Work required
Would you please transcribe the data in full and exactly, excluding images?

Material provided
++++++++++

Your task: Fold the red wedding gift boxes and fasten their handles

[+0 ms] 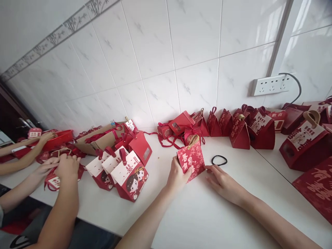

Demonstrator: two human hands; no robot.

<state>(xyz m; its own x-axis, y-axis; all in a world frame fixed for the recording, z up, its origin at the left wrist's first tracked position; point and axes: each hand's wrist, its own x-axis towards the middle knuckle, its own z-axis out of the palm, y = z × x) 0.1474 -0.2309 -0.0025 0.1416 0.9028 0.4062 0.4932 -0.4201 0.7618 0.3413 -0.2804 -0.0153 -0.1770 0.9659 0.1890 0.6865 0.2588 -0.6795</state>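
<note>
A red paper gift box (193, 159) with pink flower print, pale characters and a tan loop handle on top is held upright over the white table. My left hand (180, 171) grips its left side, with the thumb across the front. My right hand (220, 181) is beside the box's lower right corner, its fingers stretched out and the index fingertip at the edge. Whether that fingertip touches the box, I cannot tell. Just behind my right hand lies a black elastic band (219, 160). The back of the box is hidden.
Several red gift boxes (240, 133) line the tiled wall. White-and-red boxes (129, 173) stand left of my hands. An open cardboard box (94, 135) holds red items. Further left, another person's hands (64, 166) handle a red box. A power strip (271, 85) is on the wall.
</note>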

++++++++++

Written solution
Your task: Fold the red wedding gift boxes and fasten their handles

[+0 ms] 

Demonstrator: two human hands; no robot.

<state>(xyz m; its own x-axis, y-axis; all in a world frame fixed for the recording, z up, its origin at the left wrist's first tracked position; point and axes: each hand's wrist, its own x-axis towards the middle knuckle, its own z-axis out of the palm, y = z × x) 0.1474 -0.2309 -0.0025 0.1416 0.9028 0.4062 0.4932 -0.4201 0.7618 0.3413 -0.2804 -0.0153 -0.1770 0.9659 0.1890 0.6865 0.2588 -0.6795</state>
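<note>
A red paper gift box (193, 159) with pink flower print, pale characters and a tan loop handle on top is held upright over the white table. My left hand (180, 171) grips its left side, with the thumb across the front. My right hand (220, 181) is beside the box's lower right corner, its fingers stretched out and the index fingertip at the edge. Whether that fingertip touches the box, I cannot tell. Just behind my right hand lies a black elastic band (219, 160). The back of the box is hidden.
Several red gift boxes (240, 133) line the tiled wall. White-and-red boxes (129, 173) stand left of my hands. An open cardboard box (94, 135) holds red items. Further left, another person's hands (64, 166) handle a red box. A power strip (271, 85) is on the wall.
</note>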

No further output will be produced for this exercise.